How We Adapted the Five-Part Model

As noted previously, we utilize the EFC model as the basis of our single session structure: each session is treated as a whole therapy, we focus on client-centered theory of change, and we use the Five-Part Milan Model (Boscolo, Cecchin, Hoffman, & Penn, 1987; see Stewart et al., 2018). One of the key shifts in focus using this modality is to emphasize the clients’ capacities rather than deficits while focusing on the clients’ strengths and resources to assist them in solving their problems (Clements, McElheran, Hackney, & Park, 2011). To illustrate, we include a case study of the third coauthor’s (MMcD) first independently conducted SST with a student- client, whom we will name Amber. The therapist is a staff psychologist who adopted the model and joined the team after positive experiences participating on the single session consulting team.

Pre-Session: Paperwork

Upon arrival for her session, Amber was asked to complete pre-session paperwork that was adapted from the intake paperwork used at EFC, along with the Counseling Center Assessment of Psychological Symptoms-34 (Locke et al., 2012), which is a self-report measure of psychological symptoms and distress that is required at all clinical appointments at the agency. The therapist was also able to review the Brief Assessment note ahead of time and, if indicated, organize a colleague with specific expertise (e.g., eating disorders, ADHD, trauma) to be available for the consultation, as we do not have the capability to always refer directly to a single session therapist who has a particular specialty.

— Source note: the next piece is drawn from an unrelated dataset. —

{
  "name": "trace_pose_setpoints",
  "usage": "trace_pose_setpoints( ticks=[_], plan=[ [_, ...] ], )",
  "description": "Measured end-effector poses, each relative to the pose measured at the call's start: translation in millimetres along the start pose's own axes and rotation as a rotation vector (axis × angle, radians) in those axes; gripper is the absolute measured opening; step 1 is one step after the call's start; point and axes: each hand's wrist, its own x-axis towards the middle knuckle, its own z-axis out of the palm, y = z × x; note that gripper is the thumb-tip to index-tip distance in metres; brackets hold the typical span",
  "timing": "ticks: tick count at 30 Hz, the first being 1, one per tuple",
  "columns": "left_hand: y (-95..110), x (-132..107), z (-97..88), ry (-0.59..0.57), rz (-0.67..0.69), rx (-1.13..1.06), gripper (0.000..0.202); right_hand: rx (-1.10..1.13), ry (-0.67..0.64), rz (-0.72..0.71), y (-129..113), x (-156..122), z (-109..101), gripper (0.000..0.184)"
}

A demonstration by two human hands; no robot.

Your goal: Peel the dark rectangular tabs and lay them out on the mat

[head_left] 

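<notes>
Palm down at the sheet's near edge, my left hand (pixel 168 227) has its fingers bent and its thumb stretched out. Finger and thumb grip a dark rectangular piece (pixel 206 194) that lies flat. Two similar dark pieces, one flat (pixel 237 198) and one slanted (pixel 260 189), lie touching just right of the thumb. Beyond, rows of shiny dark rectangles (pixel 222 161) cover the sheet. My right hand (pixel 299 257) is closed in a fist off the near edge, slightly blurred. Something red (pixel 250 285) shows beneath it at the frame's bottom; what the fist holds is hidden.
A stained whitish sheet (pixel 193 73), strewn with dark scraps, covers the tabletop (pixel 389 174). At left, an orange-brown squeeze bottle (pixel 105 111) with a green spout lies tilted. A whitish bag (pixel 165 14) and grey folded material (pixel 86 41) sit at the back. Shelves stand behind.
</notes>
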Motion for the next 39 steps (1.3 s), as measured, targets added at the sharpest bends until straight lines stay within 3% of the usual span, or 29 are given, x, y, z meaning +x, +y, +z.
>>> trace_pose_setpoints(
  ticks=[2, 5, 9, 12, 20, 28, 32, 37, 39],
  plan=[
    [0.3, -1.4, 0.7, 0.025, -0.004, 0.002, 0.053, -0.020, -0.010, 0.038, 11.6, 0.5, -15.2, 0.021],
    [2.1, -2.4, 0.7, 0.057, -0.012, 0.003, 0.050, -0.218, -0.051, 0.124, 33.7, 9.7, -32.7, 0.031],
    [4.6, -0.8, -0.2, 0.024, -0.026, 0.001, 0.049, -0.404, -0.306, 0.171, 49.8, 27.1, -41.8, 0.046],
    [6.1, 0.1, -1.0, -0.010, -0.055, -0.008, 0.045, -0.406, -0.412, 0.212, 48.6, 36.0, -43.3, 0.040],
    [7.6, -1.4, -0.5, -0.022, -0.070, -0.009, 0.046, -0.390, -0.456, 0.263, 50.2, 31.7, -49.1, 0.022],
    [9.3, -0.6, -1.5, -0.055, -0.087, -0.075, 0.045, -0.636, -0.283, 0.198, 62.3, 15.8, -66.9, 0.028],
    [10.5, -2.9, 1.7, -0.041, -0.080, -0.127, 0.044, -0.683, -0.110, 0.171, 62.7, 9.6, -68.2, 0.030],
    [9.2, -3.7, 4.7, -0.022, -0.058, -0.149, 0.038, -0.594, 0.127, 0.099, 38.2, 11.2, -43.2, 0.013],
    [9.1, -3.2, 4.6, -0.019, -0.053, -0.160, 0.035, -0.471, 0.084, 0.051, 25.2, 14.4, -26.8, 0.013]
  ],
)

Using the intake information collected prior to the start of Amber’s session, the therapist knew that Amber was a 20-year-old Chinese American lesbian-identified woman, who was a first-generation college student at the university. Amber’s identified goals for the single session included: wanting strategies to cope with family distress; learning how to respond better to her romantic partner; and help with knowing how/ whether to continue contact with a “difficult” parent. Upon reviewing the intake information, the therapist thought to herself, “How is a single session possibly going to be sufficient?” She sought out consultation with AMR and GH prior to beginning the session, during which she received reminders to focus on the student’s goals for the session and explore the client’s strengths and resiliency factors.